In Post Keynesian theory … people recognize that the future is uncertain (nonergodic) and cannot be reliably predicted.
The financial crisis of 2007-08 hit most laymen and economists with surprise. What was it that went wrong with our macroeconomic models, since they obviously did not foresee the collapse or even made it conceivable?
There are many who have ventured to answer that question. And they have come up with a variety of answers, ranging from the exaggerated mathematization of economics, to irrational and corrupt politicians.
But the root of our problem goes much deeper. It ultimately goes back to how we look upon the data we are handling. In ‘modern’ macroeconomics — Dynamic Stochastic General Equilibrium, New Synthesis, New Classical and New ‘Keynesian’ — variables are treated as if drawn from a known “data-generating process” that unfolds over time and on which we therefore have access to heaps of historical time-series. If we do not assume that we know the ‘data-generating process’ – if we do not have the ‘true’ model – the whole edifice collapses. And of course it has to. I mean, who honestly believes that we should have access to this mythical Holy Grail, the data-generating process?
‘Modern’ macroeconomics obviously did not anticipate the enormity of the problems that unregulated ‘efficient’ financial markets created. Why? Because it builds on the myth of us knowing the ‘data-generating process’ and that we can describe the variables of our evolving economies as drawn from an urn containing stochastic probability functions with known means and variances.

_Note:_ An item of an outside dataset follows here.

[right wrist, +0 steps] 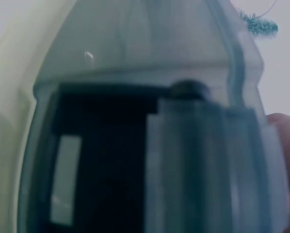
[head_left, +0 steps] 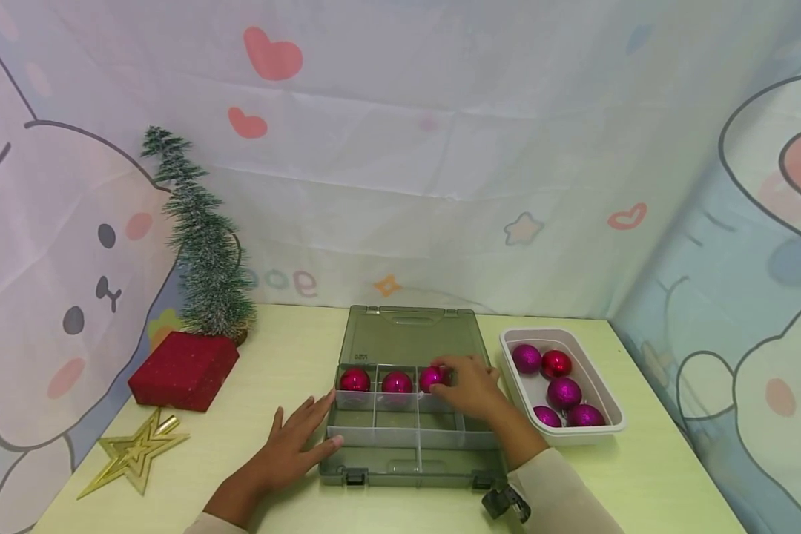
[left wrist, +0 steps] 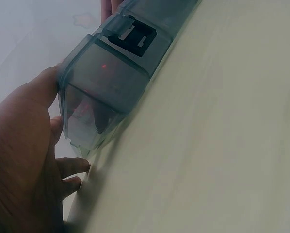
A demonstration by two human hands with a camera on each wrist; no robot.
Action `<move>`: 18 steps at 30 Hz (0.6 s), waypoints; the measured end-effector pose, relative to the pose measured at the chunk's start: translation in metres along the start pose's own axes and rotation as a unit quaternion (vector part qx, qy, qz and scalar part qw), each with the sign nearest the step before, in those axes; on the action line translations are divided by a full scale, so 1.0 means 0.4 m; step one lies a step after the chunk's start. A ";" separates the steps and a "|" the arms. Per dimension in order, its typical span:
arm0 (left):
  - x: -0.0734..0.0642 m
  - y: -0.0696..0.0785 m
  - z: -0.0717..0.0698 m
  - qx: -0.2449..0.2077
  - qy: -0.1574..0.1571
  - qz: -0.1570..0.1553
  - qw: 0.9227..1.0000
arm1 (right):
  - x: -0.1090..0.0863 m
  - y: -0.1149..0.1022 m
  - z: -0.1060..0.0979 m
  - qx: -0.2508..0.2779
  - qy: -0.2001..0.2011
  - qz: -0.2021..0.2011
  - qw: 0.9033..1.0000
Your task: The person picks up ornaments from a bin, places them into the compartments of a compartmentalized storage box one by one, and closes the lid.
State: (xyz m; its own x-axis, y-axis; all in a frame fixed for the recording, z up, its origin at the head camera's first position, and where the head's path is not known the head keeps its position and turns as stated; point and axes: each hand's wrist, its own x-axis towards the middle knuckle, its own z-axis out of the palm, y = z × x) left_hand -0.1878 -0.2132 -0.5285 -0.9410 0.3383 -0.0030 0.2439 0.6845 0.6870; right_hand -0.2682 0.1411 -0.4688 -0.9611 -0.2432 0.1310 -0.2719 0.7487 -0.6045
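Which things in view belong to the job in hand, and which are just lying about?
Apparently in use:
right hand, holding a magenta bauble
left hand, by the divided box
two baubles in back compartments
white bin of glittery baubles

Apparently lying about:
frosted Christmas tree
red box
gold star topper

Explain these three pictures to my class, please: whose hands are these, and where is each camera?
There is no machine: a person works bare-handed. The wide picture comes from a camera worn on the head; the other two come from wrist cameras, close to the box. On the table are an open divided box, a white tray of five baubles, a red block, a gold star and a small tree. The right hand holds a pinkish bauble at the box's back row; the left hand touches its side.
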 end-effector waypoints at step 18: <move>-0.001 0.003 -0.002 -0.005 -0.004 -0.002 1.000 | 0.017 -0.013 0.015 -0.075 -0.019 0.032 0.996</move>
State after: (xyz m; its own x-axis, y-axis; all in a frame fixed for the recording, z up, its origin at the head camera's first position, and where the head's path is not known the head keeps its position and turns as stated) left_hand -0.1873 -0.2127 -0.5271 -0.9402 0.3406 -0.0104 0.2385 0.6794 0.6939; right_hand -0.2730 0.1318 -0.4693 -0.9747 -0.2139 0.0641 -0.2177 0.8466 -0.4856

This is like saying that you are going on a holiday-trip and that you know that the chance the weather being sunny is at least 30%, and that this is enough for you to decide on bringing along your sunglasses or not. You are supposed to be able to calculate the expected utility based on the given probability of sunny weather and make a simple decision of either-or. Uncertainty is reduced to risk.
But as Keynes convincingly argued in his monumental Treatise on Probability (1921), this is not always possible. Often we simply do not know. According to one model the chance of sunny weather is perhaps somewhere around 10% and according to another – equally good – model the chance is perhaps somewhere around 40%. We cannot put exact numbers on these assessments. We cannot calculate means and variances. There are no given probability distributions that we can appeal to.

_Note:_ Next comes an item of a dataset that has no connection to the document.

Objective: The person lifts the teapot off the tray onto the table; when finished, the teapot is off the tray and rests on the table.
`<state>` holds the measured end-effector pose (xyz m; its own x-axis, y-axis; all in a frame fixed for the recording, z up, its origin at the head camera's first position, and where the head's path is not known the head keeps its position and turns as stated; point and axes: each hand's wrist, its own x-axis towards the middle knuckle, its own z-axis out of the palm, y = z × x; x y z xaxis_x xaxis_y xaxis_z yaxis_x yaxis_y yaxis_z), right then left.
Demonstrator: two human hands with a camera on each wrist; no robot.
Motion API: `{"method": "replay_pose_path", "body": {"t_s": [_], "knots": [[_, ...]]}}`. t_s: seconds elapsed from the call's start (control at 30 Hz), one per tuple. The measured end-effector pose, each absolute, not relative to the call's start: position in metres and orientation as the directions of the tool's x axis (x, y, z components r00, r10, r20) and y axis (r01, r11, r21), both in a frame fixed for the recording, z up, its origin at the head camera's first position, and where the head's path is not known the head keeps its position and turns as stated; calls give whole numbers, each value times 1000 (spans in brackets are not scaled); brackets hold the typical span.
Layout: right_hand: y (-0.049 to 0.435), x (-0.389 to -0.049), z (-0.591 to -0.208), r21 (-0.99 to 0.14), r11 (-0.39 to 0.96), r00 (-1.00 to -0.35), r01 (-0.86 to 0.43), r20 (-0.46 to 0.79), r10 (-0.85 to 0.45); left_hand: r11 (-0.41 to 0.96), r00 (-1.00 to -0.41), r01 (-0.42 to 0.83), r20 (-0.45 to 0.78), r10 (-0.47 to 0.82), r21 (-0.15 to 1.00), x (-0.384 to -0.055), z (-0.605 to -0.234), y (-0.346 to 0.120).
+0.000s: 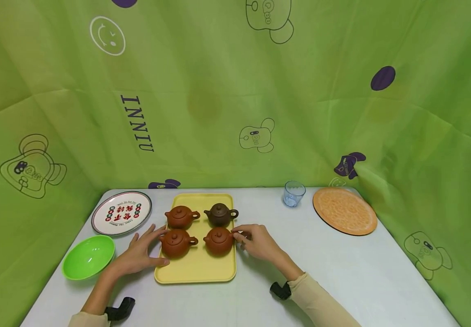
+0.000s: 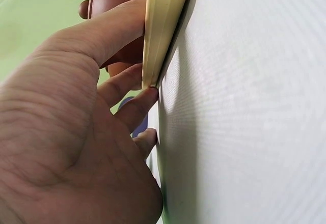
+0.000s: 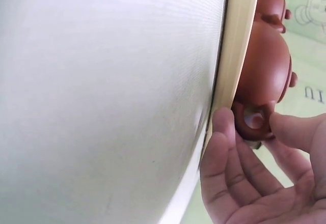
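On a yellow tray (image 1: 194,271) stand two rows of small clay teapots. The front right one, a reddish-brown teapot (image 1: 218,244), has its handle pinched between the thumb and fingers of my right hand (image 1: 258,243); other fingertips lie by the tray's side in the right wrist view. My left hand (image 1: 136,255) spreads around the tray's left side, next to the front left reddish-brown teapot (image 1: 175,245). In the left wrist view its thumb reaches over the tray rim (image 2: 165,25) and fingertips meet the side. Behind are another reddish-brown teapot (image 1: 180,218) and a dark brown teapot (image 1: 219,215).
Left of the tray lie a white plate (image 1: 109,227) with red lettering and a bright green bowl (image 1: 88,258). At the back right are a blue glass cup (image 1: 293,194) and an orange round mat (image 1: 344,211). Green printed cloth (image 1: 203,136) hangs around the white table (image 1: 325,272).
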<state>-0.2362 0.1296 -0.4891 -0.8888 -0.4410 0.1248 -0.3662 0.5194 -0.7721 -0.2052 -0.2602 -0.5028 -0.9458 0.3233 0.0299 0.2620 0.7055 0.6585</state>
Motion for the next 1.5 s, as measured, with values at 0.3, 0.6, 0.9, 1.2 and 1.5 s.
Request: {"method": "replay_pose_path", "body": {"t_s": [0.3,0.6,0.9,1.2,1.5], "knots": [[130,-235,-490,-793,515,-904,-324,99,-416,700,-943,275,43,330,660,-204,-503,-260],[129,-235,-490,-801,513,-915,-308,101,-391,700,-944,276,50,325,659,-207,-507,-263],[129,-235,-491,-815,493,-917,-305,113,-382,704,-945,275,51,322,655,-206,-508,-262],[131,-234,-490,-820,491,-922,-293,108,-371,698,-947,263,40,319,666,-208,-509,-262],[134,-234,-488,-832,489,-934,-262,92,-344,690,-946,263,37,323,675,-206,-507,-262]]}}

In the end this is what it all boils down to. We all know that many activities, relations, processes and events are of the Keynesian uncertainty-type. The data do not unequivocally single out one decision as the only ‘rational’ one. Neither the economist, nor the deciding individual, can fully pre-specify how people will decide when facing uncertainties and ambiguities that are ontological facts of the way the world works.

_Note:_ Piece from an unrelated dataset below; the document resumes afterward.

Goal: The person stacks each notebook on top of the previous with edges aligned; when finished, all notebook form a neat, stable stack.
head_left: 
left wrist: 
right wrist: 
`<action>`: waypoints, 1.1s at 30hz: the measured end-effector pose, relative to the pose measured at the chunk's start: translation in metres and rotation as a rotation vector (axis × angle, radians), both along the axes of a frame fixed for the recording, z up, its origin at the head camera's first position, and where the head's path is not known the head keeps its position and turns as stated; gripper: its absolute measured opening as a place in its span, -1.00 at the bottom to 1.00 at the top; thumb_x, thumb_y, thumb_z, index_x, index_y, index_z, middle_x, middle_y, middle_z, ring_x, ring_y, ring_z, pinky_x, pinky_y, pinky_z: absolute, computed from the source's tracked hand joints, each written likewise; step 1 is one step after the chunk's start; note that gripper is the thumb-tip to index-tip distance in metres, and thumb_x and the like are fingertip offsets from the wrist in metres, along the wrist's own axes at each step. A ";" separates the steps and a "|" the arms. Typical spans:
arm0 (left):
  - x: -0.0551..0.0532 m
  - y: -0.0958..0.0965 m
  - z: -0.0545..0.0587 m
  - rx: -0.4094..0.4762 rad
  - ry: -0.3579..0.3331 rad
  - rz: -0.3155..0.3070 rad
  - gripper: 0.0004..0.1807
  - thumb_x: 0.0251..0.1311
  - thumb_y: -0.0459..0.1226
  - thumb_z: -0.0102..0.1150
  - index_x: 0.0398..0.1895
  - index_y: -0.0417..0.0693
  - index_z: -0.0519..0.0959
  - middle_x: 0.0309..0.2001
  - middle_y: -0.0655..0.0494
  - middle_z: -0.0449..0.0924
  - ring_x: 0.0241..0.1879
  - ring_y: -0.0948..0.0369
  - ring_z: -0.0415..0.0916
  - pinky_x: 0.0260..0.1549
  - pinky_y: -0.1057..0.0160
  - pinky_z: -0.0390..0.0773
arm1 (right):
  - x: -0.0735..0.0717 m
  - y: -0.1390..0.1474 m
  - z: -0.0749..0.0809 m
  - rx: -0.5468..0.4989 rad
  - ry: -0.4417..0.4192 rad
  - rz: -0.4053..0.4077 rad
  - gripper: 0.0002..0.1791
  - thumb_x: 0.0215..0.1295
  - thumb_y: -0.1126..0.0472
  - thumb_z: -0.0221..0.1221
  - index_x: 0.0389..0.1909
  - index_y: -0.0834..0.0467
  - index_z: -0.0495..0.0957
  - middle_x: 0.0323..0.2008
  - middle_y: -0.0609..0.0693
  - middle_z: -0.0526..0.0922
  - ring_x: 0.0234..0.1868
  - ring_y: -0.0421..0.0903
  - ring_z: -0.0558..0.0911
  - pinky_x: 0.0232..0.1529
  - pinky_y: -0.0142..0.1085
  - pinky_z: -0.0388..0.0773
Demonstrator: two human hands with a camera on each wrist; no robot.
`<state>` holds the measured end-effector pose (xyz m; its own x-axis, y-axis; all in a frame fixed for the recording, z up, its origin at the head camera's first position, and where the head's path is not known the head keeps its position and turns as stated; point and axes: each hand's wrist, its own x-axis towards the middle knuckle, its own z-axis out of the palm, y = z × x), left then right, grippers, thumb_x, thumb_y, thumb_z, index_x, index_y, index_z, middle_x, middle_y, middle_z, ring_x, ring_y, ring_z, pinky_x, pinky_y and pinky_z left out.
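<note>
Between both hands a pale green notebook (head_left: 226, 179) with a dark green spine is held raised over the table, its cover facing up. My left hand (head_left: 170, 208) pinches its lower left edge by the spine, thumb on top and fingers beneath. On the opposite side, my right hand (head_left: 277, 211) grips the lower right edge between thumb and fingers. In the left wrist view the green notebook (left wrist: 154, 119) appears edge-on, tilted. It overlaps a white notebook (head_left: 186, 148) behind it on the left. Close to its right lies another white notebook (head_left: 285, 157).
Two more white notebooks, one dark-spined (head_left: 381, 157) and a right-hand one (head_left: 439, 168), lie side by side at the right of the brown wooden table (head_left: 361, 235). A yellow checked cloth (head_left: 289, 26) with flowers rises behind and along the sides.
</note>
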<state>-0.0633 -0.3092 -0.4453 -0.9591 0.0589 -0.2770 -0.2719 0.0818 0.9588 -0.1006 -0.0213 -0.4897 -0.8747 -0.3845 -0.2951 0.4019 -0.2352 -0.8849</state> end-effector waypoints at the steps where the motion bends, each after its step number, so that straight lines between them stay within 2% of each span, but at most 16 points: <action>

Some macroeconomists, however, still want to be able to use their hammer. So they decide to pretend that the world looks like a nail, and pretend that uncertainty can be reduced to risk. So they construct their mathematical models on that assumption. The result: financial crises and economic havoc.
How much better – how much bigger chance that we do not lull us into the comforting thought that we know everything and that everything is measurable and we have everything under control – if instead we could just admit that we often simply do not know, and that we have to live with that uncertainty as well as it goes.
Fooling people into believing that one can cope with an unknown economic future in a way similar to playing at the roulette wheels, is a sure recipe for only one thing — economic disaster.